• **Aim of the exercise**
Every line of the listing belongs in your answer exactly as written; the images do not.

--- Data extract ---

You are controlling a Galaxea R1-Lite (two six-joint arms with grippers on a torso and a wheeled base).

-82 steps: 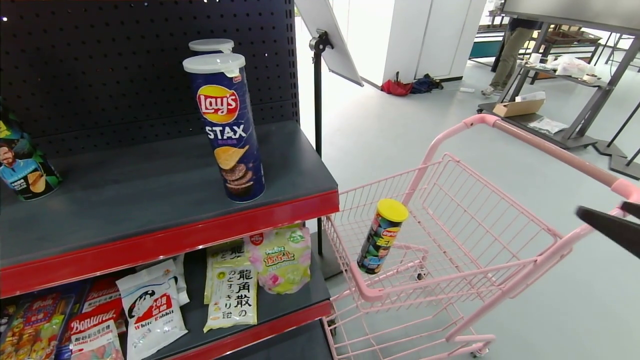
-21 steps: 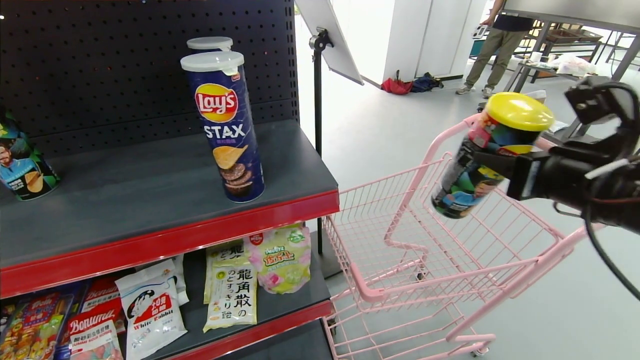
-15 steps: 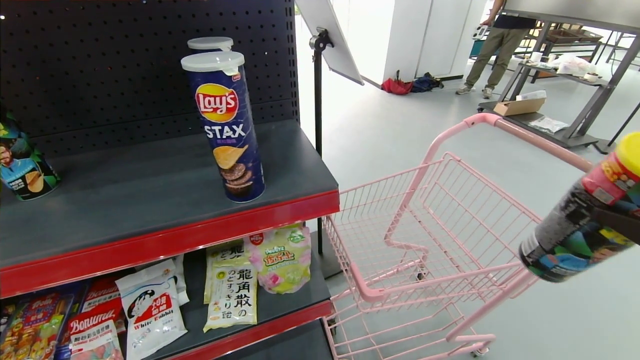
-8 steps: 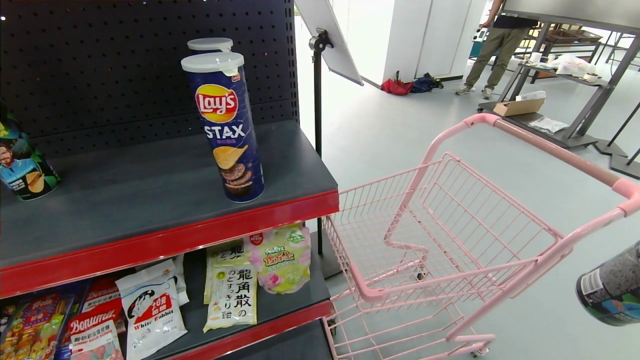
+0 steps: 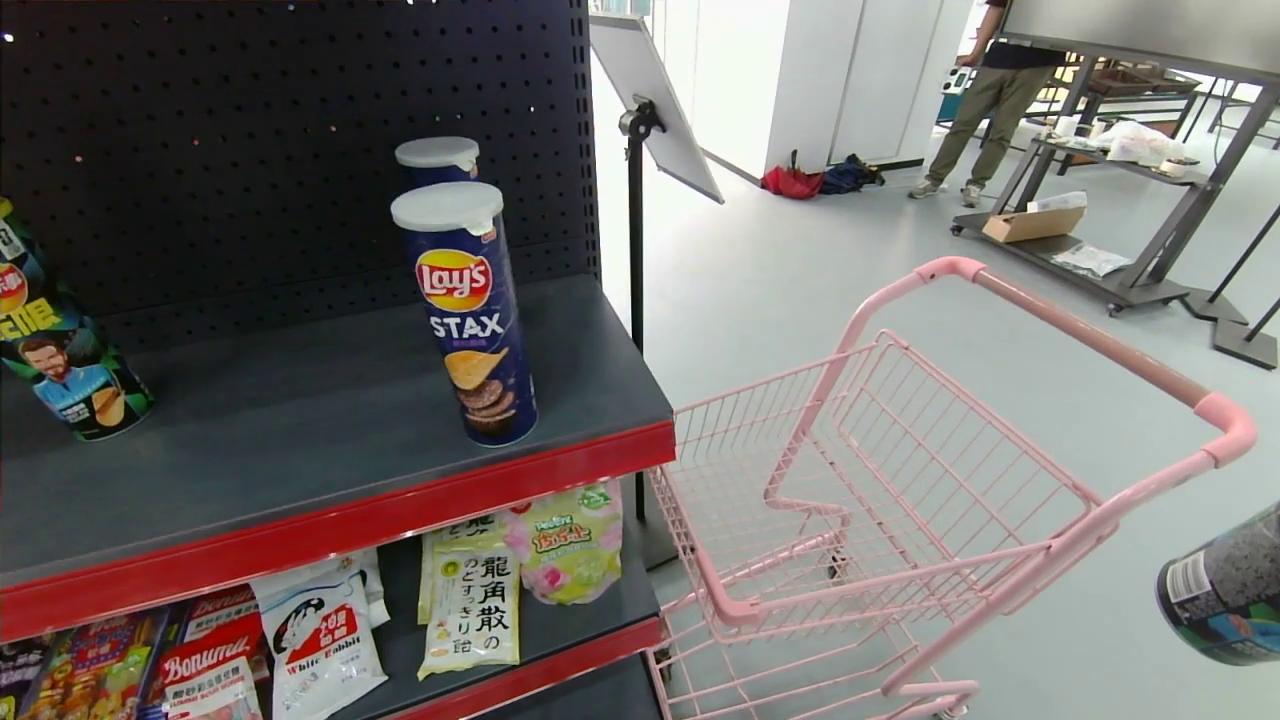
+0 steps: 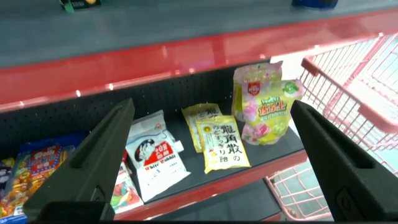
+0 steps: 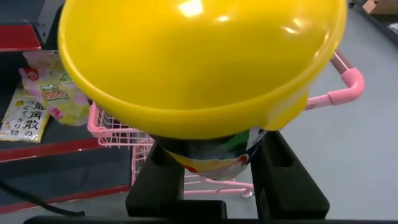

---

• **Written reply**
You are controlling a Galaxea R1-Lite (two six-joint arms with grippers on a torso and a wheeled base).

-82 steps: 
-21 steps: 
-15 steps: 
-8 steps: 
+0 steps: 
+0 steps: 
+0 steps: 

This output is now complete.